▸ **Data shown**:
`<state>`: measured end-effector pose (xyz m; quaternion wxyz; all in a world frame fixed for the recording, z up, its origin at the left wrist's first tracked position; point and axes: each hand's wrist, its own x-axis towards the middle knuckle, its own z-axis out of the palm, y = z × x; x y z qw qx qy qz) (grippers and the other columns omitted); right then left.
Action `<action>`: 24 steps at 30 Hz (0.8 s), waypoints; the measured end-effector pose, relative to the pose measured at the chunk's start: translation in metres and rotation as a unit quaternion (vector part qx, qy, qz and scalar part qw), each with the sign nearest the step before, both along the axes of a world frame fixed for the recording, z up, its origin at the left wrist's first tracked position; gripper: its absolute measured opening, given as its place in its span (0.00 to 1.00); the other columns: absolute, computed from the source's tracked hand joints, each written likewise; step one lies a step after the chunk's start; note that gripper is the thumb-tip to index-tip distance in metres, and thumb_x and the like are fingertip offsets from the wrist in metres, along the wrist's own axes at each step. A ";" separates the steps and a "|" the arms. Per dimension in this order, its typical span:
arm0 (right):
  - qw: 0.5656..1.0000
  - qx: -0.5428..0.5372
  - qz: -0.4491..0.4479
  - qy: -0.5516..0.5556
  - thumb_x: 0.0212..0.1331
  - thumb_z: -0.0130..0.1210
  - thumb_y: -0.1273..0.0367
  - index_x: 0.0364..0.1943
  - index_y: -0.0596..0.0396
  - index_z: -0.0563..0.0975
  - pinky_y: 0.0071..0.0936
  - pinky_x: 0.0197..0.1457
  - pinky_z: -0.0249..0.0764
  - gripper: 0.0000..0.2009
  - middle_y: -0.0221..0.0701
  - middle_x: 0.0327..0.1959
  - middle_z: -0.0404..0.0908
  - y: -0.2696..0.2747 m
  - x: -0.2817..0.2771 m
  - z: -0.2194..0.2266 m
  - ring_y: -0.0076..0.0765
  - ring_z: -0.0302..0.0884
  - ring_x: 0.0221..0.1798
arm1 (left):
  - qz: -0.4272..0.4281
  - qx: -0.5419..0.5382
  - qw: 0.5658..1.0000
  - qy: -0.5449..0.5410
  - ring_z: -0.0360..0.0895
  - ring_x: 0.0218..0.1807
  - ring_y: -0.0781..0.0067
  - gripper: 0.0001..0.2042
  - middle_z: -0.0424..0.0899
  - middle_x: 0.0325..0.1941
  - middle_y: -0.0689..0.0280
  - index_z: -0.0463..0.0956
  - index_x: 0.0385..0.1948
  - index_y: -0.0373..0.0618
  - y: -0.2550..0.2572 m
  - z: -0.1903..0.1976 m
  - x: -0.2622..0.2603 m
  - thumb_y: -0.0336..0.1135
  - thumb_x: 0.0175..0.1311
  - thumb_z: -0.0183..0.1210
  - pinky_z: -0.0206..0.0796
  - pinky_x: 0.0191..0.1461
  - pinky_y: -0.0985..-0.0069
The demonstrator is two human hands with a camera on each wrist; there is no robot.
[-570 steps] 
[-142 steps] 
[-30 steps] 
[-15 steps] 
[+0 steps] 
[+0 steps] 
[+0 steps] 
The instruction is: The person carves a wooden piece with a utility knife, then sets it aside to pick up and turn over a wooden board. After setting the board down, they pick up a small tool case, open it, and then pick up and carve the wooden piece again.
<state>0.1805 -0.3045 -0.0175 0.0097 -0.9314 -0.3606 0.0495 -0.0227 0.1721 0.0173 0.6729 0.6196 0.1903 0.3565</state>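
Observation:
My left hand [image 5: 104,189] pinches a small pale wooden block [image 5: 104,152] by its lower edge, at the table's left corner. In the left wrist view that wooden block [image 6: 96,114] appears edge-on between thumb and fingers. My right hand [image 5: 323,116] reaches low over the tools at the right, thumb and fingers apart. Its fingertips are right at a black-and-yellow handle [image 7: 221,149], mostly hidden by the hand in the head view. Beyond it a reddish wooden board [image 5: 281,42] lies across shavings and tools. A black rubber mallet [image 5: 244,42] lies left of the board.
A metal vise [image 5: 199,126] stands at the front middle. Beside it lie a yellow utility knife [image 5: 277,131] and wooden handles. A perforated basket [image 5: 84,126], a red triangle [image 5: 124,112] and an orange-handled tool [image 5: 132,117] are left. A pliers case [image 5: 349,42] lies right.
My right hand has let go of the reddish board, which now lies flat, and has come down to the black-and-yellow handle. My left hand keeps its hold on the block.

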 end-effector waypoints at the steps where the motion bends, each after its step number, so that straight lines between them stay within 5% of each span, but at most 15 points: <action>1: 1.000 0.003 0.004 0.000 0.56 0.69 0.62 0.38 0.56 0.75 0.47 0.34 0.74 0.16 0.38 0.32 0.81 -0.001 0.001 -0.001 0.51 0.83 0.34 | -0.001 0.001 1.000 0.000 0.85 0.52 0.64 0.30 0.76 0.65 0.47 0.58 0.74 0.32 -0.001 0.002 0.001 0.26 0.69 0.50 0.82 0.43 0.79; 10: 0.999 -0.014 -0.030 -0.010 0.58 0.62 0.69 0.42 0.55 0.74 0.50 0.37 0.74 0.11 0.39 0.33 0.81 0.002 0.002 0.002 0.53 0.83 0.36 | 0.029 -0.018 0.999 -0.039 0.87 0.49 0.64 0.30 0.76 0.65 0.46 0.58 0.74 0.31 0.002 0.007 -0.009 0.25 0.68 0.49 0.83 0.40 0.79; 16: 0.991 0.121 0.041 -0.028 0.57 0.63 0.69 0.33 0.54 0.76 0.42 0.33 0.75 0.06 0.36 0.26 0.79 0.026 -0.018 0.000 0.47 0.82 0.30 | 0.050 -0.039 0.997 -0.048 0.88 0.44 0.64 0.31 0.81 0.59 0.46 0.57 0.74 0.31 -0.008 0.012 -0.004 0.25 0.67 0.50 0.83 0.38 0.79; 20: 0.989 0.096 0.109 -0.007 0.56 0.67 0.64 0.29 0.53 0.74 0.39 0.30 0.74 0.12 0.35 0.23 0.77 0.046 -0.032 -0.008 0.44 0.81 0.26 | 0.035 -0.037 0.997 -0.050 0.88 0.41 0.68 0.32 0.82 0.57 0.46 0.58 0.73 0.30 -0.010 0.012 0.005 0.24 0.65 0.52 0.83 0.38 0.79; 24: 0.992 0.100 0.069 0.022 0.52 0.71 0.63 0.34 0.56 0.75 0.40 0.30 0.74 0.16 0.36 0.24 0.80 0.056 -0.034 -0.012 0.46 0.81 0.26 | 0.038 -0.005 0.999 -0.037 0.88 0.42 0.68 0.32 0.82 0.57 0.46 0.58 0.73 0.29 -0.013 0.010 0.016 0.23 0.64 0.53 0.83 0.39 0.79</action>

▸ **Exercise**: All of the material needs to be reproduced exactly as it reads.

▸ **Task response**:
`<state>`: measured end-effector pose (xyz m; quaternion wxyz; all in a world frame fixed for the recording, z up, its origin at the left wrist's first tracked position; point and axes: each hand's wrist, its own x-axis towards the middle knuckle, its own z-axis out of the palm, y = z × x; x y z qw qx qy qz) (grippers and the other columns omitted); right then left.
Action `<action>`: 24 steps at 30 Hz (0.8 s), waypoints; the measured end-effector pose, relative to the pose measured at the chunk's start: translation in metres and rotation as a unit quaternion (vector part qx, qy, qz and scalar part qw), each with the sign nearest the step before, both along the axes of a world frame fixed for the recording, z up, its origin at the left wrist's first tracked position; gripper: its absolute measured opening, given as its place in its span (0.00 to 1.00); the other columns: absolute, computed from the source's tracked hand joints, each written likewise; step one lies a step after the chunk's start; note that gripper is the thumb-tip to index-tip distance in metres, and thumb_x and the like are fingertip offsets from the wrist in metres, along the wrist's own axes at each step. A ";" separates the steps and a "|" the arms. Per dimension in this order, its typical span:
arm0 (right):
  - qw: 0.5656..1.0000
  - qx: -0.5428..0.5372
  - qz: -0.4491..0.4479
  - qy: -0.5516..0.5556
  - thumb_x: 0.0212..0.1331
  - thumb_z: -0.0130..0.1210
  - thumb_y: -0.1273..0.0367
  - index_x: 0.0364..0.1943
  - index_y: -0.0596..0.0396
  - index_z: -0.0563..0.0975
  - pinky_y: 0.0071..0.0936
  - pinky_x: 0.0197..0.1457
  - pinky_z: -0.0249..0.0764
  - gripper: 0.0000..0.2009
  - middle_y: -0.0221..0.0701
  - middle_x: 0.0327..0.1959
  - middle_z: -0.0404..0.0908
  - y: -0.2696..0.2747 m
  - x: -0.2817..0.2771 m
  - z: -0.2194..0.2266 m
  - ring_y: -0.0076..0.0765
  - ring_z: -0.0302..0.0884
  - ring_x: 0.0221..0.1798
arm1 (left):
  - qz: -0.4272..0.4281
  - qx: -0.5419..0.5382
  - qw: 0.5658..1.0000
  - qy: -0.5449..0.5410
  - ring_z: -0.0360..0.0895
  - ring_x: 0.0218..0.1807
  - ring_y: -0.0781..0.0067
  - gripper: 0.0001..0.2042
  - middle_z: -0.0424..0.0899
  - middle_x: 0.0325..0.1941
  - middle_y: -0.0689..0.0280
  - index_z: -0.0463..0.0956
  - index_x: 0.0385..0.1948
  - index_y: -0.0373..0.0618
  - y: -0.2550..0.2572 m
  - z: -0.1903..0.1976 m
  - x: -0.2622..0.2603 m
  - thumb_y: -0.0336..0.1135
  - thumb_x: 0.0175..0.1311
  - thumb_z: -0.0183..0.1210
  - pinky_z: -0.0206..0.0796
  - pinky_x: 0.0191..0.1461
  - pinky_y: -0.0985..-0.0069
The demonstrator is two human hands with a camera on each wrist; there is no robot.
[-570 steps] 
[-142 steps] 
[-30 steps] 
[-15 steps] 
[+0 steps] 
[+0 steps] 
[+0 steps] 
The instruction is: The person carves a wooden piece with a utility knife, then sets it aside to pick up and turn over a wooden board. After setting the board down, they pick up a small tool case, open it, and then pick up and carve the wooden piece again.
<state>0.1805 -0.3045 -0.0175 0.0097 -0.9314 -0.3606 0.0495 -0.0227 0.1721 0.0173 0.6729 0.6196 0.1903 0.3565</state>
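Observation:
My left hand [image 5: 104,189] pinches a small pale wooden block [image 5: 104,152] by its lower edge, at the table's left corner. In the left wrist view that wooden block [image 6: 96,114] appears edge-on between thumb and fingers. My right hand [image 5: 323,116] reaches low over the tools at the right, thumb and fingers apart. Its fingertips are right at a black-and-yellow handle [image 7: 221,149], mostly hidden by the hand in the head view. Beyond it a reddish wooden board [image 5: 281,42] lies across shavings and tools. A black rubber mallet [image 5: 244,42] lies left of the board.
A metal vise [image 5: 199,126] stands at the front middle. Beside it lie a yellow utility knife [image 5: 277,131] and wooden handles. A perforated basket [image 5: 84,126], a red triangle [image 5: 124,112] and an orange-handled tool [image 5: 132,117] are left. A pliers case [image 5: 349,42] lies right.
My right hand has let go of the reddish board, which now lies flat, and has come down to the black-and-yellow handle. My left hand keeps its hold on the block.
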
 end-effector waypoints at the steps where the motion bends, each after its step number, so that straight lines between them stay within 5% of each span, but at most 15 points: <action>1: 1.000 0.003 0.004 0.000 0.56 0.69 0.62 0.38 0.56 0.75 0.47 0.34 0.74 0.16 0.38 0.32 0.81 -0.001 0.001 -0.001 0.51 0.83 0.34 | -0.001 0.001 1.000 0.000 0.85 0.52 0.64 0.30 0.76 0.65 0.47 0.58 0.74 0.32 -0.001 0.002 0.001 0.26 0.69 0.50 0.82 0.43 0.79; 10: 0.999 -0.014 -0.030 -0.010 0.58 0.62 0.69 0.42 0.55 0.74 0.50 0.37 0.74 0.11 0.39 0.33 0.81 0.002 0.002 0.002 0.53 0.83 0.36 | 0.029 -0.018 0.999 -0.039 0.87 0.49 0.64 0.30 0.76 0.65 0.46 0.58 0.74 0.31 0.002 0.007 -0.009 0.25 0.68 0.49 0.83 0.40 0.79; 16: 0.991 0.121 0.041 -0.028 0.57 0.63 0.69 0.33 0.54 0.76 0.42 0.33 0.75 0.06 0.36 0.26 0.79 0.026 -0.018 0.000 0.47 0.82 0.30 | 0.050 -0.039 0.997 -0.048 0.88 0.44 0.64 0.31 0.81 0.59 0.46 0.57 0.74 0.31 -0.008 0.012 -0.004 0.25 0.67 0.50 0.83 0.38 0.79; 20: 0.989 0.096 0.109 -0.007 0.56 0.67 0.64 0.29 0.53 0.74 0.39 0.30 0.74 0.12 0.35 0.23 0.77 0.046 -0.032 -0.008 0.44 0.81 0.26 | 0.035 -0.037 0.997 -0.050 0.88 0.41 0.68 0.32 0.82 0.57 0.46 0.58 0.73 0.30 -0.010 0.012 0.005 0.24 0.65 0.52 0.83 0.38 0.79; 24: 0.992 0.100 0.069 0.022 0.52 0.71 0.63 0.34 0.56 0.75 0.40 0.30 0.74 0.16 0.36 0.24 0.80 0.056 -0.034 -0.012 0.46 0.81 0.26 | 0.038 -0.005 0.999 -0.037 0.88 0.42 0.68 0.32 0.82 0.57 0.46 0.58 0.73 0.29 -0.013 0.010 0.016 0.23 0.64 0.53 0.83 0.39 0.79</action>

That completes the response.